• **BRIEF**: Nothing but the lines below from the one containing "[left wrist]" through the one containing "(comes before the" should appear in the answer, exact and without pictures.

::::::

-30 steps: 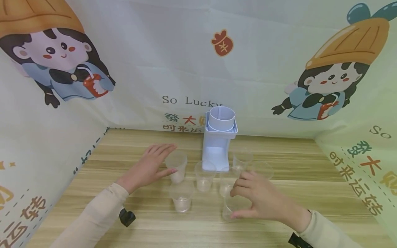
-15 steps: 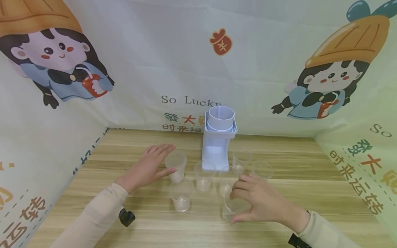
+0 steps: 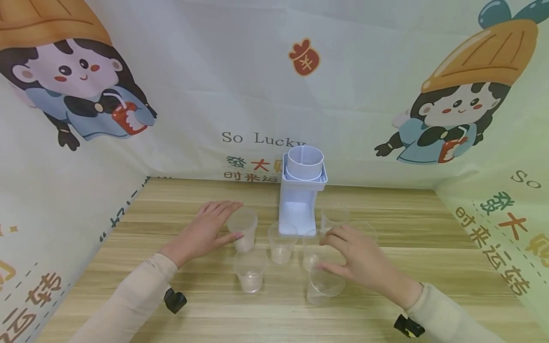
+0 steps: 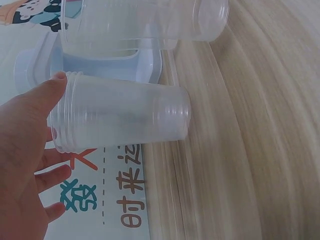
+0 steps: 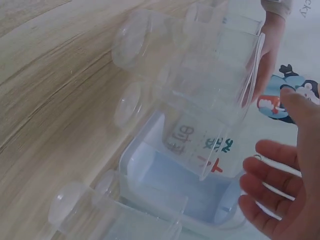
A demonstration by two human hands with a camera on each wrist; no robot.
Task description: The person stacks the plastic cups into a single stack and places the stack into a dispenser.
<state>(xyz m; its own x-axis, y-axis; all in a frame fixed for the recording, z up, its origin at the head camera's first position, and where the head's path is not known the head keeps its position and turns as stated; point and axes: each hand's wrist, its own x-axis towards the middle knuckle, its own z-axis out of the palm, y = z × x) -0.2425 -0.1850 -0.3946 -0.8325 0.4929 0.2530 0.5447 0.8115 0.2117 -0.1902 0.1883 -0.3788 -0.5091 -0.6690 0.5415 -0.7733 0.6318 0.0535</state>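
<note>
My left hand holds a small stack of nested clear plastic cups by the rims, thumb on the near side and fingers on the far side. The stack stands upright on the table. My right hand hovers over the right-hand cups, its fingers loosely bent and nothing between them. Below its thumb stands a clear plastic cup at the front right. In the right wrist view, the fingers are spread apart from the cup rims. Another clear cup is in front of the stack.
A pale blue stand with a round holder on top is at the back of the wooden table. More clear cups, one of them in the middle, stand before and beside it. A printed cloth encloses the back and sides.
My right hand has let go of the front right cup and moved up and back from it, leaving it standing. The left hand and its stack have stayed in place.
</note>
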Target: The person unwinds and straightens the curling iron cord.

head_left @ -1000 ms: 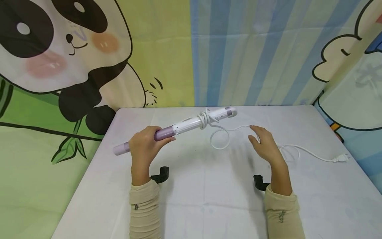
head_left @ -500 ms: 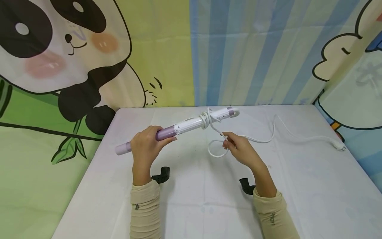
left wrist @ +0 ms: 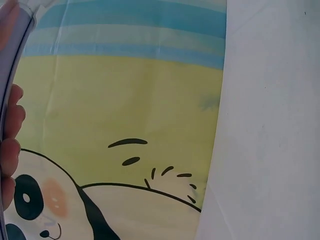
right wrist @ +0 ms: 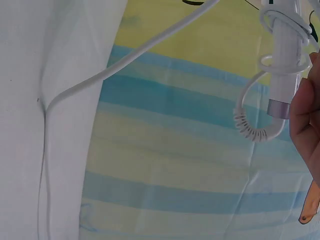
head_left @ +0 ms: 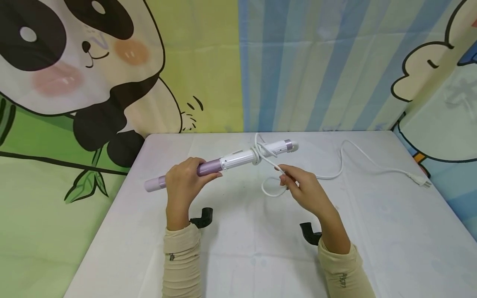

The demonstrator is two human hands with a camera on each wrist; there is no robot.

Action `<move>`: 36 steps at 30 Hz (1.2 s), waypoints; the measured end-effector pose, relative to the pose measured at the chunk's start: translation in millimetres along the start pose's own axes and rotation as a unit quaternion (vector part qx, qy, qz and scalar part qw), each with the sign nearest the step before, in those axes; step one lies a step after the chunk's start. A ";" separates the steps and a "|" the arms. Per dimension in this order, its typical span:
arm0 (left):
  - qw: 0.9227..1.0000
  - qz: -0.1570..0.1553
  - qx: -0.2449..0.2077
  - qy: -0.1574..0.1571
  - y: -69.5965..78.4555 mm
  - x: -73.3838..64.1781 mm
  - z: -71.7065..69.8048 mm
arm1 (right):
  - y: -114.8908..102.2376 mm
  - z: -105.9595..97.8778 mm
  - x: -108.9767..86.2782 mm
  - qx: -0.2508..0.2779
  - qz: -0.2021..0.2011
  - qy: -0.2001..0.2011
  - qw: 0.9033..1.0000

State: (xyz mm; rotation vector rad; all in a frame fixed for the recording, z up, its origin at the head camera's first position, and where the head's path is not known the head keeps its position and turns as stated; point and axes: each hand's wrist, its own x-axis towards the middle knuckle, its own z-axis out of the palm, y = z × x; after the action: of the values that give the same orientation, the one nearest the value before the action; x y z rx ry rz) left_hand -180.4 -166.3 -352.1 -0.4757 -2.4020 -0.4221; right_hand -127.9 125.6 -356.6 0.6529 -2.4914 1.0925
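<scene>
Head view: the purple-and-white appliance point(head_left: 237, 159), shaped like a rod, is gripped by the left hand point(head_left: 183, 182), whose fingers are wrapped round the purple part, with the lavender end jutting out past the palm. The white cord point(right wrist: 150, 45) is pinched between thumb and fingers of the right hand point(head_left: 308, 191), just beside the wraps wound round the appliance's white part. Judging by the shadows, the appliance is held above the table point(head_left: 253, 248), slanted, its corded end farther off. A loop of cord is hung just beside the right hand, and the slack is laid across the table to the plug point(head_left: 419, 180). Behind everything, a printed backdrop point(head_left: 208, 49) is seen.

The body can be judged stiff, fairly light and smooth enough to slip, so it is best held round the purple part; the cord, likely soft and springy, is best pinched near the wraps, with the ribbed sleeve point(right wrist: 250, 132) spared from hard pulling.

Compared with a second ago, the right hand is found nearer to the appliance, the plug is set slightly farther back, and the slack is bent differently; against half a second ago, the corded end is tipped slightly lower
</scene>
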 end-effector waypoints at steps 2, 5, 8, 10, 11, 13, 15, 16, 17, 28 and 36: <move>1.000 0.001 -0.001 -0.004 0.5 0.0 0.7 | -2.9 -2.7 -0.9 -0.004 -0.012 0.023 1.000; 1.000 0.008 0.000 -0.009 0.7 -0.3 1.9 | -4.7 -5.5 -1.9 -0.003 -0.016 0.056 0.998; 1.000 0.016 0.001 -0.017 0.3 -0.7 2.1 | -3.6 -7.9 -1.7 0.015 0.005 0.100 0.995; 1.000 0.018 0.000 -0.024 0.0 -1.0 1.6 | -1.6 -10.7 -1.8 0.030 0.032 0.137 0.990; 0.999 0.018 0.000 -0.028 -0.4 -1.3 1.1 | -0.2 -12.8 -1.8 0.041 0.049 0.156 0.986; 0.999 0.017 -0.005 -0.034 -0.8 -2.0 -0.2 | 3.2 -17.7 -2.4 0.056 0.088 0.191 0.976; 0.999 0.015 -0.012 -0.035 -1.3 -2.5 -2.2 | 7.5 -23.4 -3.3 0.071 0.126 0.221 0.965; 0.999 0.014 -0.015 -0.035 -1.6 -2.7 -3.2 | 10.2 -26.3 -3.7 0.075 0.143 0.231 0.960; 0.999 0.013 -0.019 -0.033 -2.0 -2.8 -4.1 | 12.9 -29.0 -4.2 0.076 0.158 0.240 0.955; 0.998 0.014 -0.039 0.039 -1.3 -2.1 -8.2 | 33.9 -38.8 -9.3 -0.004 0.286 0.209 0.935; 0.996 -0.017 -0.041 0.076 -2.2 -0.8 -8.8 | 38.3 -36.1 -10.4 -0.063 0.283 0.123 0.949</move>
State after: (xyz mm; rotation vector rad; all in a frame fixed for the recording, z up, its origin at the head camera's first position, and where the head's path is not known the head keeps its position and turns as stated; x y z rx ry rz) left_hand -176.1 -172.1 -346.5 -0.4232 -2.2550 -0.5540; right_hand -135.2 178.5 -361.2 -0.2505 -2.5520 1.0949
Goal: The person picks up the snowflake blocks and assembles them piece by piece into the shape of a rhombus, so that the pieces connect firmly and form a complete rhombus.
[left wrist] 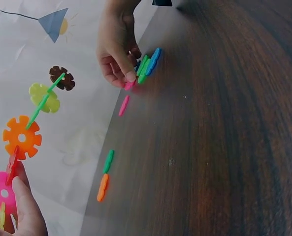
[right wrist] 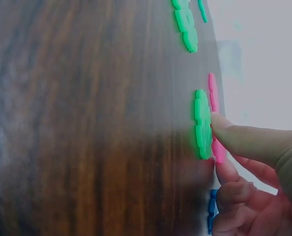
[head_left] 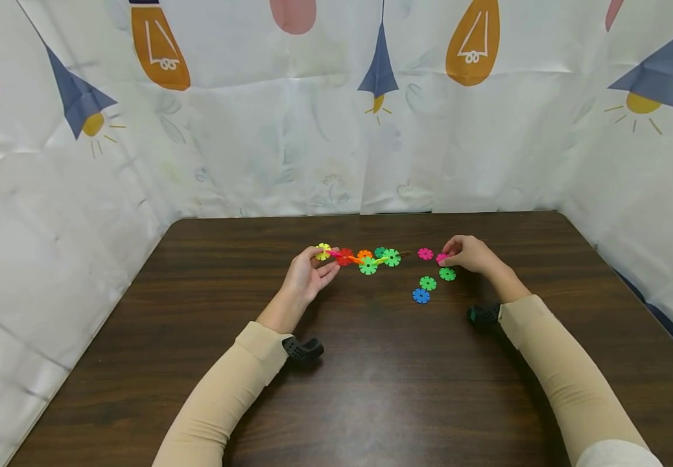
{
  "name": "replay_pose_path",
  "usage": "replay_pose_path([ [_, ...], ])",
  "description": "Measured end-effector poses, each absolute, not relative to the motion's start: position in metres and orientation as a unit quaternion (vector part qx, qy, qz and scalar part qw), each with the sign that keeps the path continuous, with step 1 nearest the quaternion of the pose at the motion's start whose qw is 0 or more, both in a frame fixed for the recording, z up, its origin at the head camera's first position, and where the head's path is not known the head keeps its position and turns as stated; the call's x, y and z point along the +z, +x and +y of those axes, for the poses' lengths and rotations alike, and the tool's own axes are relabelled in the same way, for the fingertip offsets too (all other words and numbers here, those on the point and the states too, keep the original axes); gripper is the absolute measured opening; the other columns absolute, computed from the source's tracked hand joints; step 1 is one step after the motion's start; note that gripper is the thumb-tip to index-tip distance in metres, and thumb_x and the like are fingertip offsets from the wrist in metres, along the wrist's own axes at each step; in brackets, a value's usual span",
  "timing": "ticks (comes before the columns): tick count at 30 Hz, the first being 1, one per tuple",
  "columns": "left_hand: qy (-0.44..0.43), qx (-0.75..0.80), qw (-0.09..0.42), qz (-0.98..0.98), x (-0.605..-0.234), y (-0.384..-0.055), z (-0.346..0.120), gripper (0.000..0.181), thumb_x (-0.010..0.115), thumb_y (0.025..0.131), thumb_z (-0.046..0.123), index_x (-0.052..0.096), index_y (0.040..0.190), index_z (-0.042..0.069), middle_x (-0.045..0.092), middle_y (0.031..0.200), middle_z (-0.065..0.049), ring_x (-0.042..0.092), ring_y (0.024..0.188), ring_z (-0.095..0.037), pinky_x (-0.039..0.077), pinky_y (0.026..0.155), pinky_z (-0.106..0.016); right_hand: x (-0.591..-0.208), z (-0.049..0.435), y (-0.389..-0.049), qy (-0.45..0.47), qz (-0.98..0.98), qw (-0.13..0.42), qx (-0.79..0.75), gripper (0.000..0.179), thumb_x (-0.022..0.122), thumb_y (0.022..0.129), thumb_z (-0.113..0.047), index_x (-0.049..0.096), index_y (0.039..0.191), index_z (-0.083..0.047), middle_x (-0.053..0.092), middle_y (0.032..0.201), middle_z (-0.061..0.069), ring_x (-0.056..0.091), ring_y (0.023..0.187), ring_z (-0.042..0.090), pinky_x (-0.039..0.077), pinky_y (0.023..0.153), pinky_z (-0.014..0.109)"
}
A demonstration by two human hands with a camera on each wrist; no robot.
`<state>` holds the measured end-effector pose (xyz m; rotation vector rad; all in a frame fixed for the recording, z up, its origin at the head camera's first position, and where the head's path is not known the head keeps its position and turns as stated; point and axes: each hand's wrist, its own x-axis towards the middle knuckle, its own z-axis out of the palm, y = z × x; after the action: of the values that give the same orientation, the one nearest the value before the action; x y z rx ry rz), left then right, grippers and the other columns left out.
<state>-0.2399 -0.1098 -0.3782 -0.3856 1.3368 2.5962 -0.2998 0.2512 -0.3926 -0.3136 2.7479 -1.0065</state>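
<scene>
My left hand (head_left: 306, 277) grips one end of a chain of interlocking notched plastic discs. The chain runs from a yellow disc through pink, a red disc (head_left: 345, 257), an orange disc (left wrist: 21, 137) and greens to a brown disc (left wrist: 62, 78) at its free end. It is held up off the table. Over at the right, my right hand (head_left: 468, 253) pinches a loose pink disc (right wrist: 219, 151) between thumb and fingers, low at the tabletop. A green disc (head_left: 447, 274) lies right beside those fingertips.
On the brown table (head_left: 371, 363) lie another pink disc (head_left: 425, 253), a second green disc (head_left: 428, 283) and a blue disc (head_left: 421, 296). Loose orange (left wrist: 103, 187) and teal (left wrist: 109, 161) discs lie behind the chain. A printed white curtain (head_left: 325, 149) hangs beyond the table's back edge.
</scene>
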Motion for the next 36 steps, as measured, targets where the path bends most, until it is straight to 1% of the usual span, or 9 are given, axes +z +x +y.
replay_pose_path([
  [6,-0.125,0.876,0.099,0.454,-0.378,-0.239,-0.109,0.012,0.043,0.107,0.015,0.051,0.105,0.006,0.068,0.106,-0.008,0.07,0.078,-0.021,0.059,0.075,-0.028,-0.394,0.251,-0.3,-0.111,0.926,0.093,-0.35,0.028,0.076,0.094,-0.014,0.059,0.107,0.003,0.058,0.088,0.009,0.05,0.082,0.026,0.042,0.072,0.038],
  [13,-0.128,0.876,0.1,0.454,-0.377,-0.237,-0.105,0.012,0.043,0.108,0.018,0.048,0.113,0.009,0.062,0.121,-0.014,0.069,0.085,-0.025,0.059,0.074,-0.028,-0.394,0.253,-0.296,-0.111,0.923,0.083,-0.358,0.024,0.076,0.095,-0.014,0.061,0.106,0.001,0.063,0.084,0.009,0.05,0.077,0.025,0.041,0.069,0.038],
  [17,-0.127,0.876,0.108,0.453,-0.376,-0.237,-0.102,0.012,0.043,0.108,0.018,0.048,0.113,0.009,0.059,0.129,-0.017,0.069,0.084,-0.024,0.059,0.075,-0.028,-0.392,0.254,-0.294,-0.103,0.917,0.077,-0.378,0.019,0.071,0.097,-0.011,0.063,0.109,0.002,0.066,0.082,0.008,0.054,0.074,0.024,0.044,0.066,0.036],
  [21,-0.128,0.876,0.113,0.452,-0.376,-0.236,-0.101,0.012,0.043,0.107,0.018,0.048,0.113,0.009,0.057,0.132,-0.018,0.068,0.086,-0.026,0.059,0.077,-0.03,-0.389,0.254,-0.293,-0.097,0.906,0.067,-0.406,0.02,0.067,0.099,-0.01,0.064,0.114,0.003,0.069,0.085,0.008,0.063,0.074,0.022,0.05,0.065,0.032],
  [26,-0.131,0.876,0.12,0.449,-0.377,-0.236,-0.099,0.012,0.044,0.107,0.018,0.047,0.114,0.009,0.055,0.137,-0.02,0.067,0.092,-0.028,0.059,0.079,-0.03,-0.38,0.249,-0.289,-0.1,0.886,0.051,-0.45,0.024,0.067,0.101,-0.01,0.062,0.118,0.006,0.072,0.09,0.013,0.068,0.079,0.027,0.056,0.069,0.033],
  [28,-0.128,0.876,0.124,0.449,-0.376,-0.235,-0.098,0.012,0.044,0.107,0.018,0.046,0.115,0.009,0.054,0.139,-0.02,0.067,0.091,-0.027,0.059,0.077,-0.029,-0.374,0.245,-0.286,-0.104,0.877,0.047,-0.467,0.026,0.067,0.101,-0.009,0.061,0.12,0.008,0.072,0.092,0.015,0.068,0.08,0.026,0.057,0.072,0.033],
  [29,-0.127,0.875,0.127,0.449,-0.376,-0.235,-0.097,0.013,0.043,0.107,0.018,0.046,0.115,0.009,0.054,0.14,-0.02,0.067,0.09,-0.027,0.059,0.076,-0.029,-0.371,0.243,-0.285,-0.104,0.872,0.046,-0.476,0.026,0.066,0.101,-0.009,0.061,0.12,0.008,0.072,0.092,0.015,0.069,0.079,0.024,0.057,0.073,0.031],
  [33,-0.119,0.871,0.131,0.458,-0.375,-0.234,-0.096,0.015,0.043,0.108,0.019,0.047,0.118,0.009,0.054,0.14,-0.019,0.067,0.094,-0.028,0.057,0.09,-0.034,-0.36,0.234,-0.279,-0.115,0.853,0.039,-0.507,0.028,0.067,0.1,-0.006,0.059,0.121,0.011,0.071,0.095,0.015,0.069,0.077,0.016,0.058,0.077,0.03],
  [36,-0.117,0.866,0.132,0.467,-0.375,-0.234,-0.096,0.016,0.043,0.109,0.02,0.049,0.119,0.009,0.055,0.138,-0.018,0.065,0.102,-0.031,0.048,0.103,-0.041,-0.356,0.227,-0.276,-0.127,0.841,0.032,-0.525,0.029,0.068,0.099,-0.007,0.059,0.121,0.011,0.071,0.098,0.015,0.07,0.08,0.016,0.059,0.08,0.032],
])
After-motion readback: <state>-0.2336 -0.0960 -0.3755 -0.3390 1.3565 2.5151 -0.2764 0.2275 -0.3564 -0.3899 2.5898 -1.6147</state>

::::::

• **SOLVED EXERCISE**:
[left wrist] 
[right wrist] 
[head_left] 
{
  "name": "replay_pose_path",
  "usage": "replay_pose_path([ [_, ...], ])",
  "description": "Measured end-effector poses, each absolute, not relative to the motion's start: position in metres and orientation as a unit quaternion (vector part qx, qy, qz and scalar part qw), each with the sign that keeps the path continuous, with step 1 nearest the quaternion of the pose at the motion's start whose qw is 0 or more, both in a frame fixed for the recording, z up, its origin at the head camera's first position, and where the head's path is not known the head keeps its position and turns as stated; the call's x, y and z point along the +z, +x and +y of those axes, for the poses' lengths and rotations alike, and the tool's own axes are relabelled in the same way, for the fingertip offsets too (all other words and numbers here, those on the point and the states too, keep the original axes); gripper is the absolute measured opening; the other columns absolute, computed from the source's tracked hand joints; step 1 is one step after the motion's start; note that gripper is the thumb-tip to index-tip distance in metres, and thumb_x and the like are fingertip offsets from the wrist in metres, along the wrist's own axes at each step; in brackets, a value's usual span",
  "timing": "ticks (comes before the columns): tick count at 30 Hz, the first being 1, one per tuple",

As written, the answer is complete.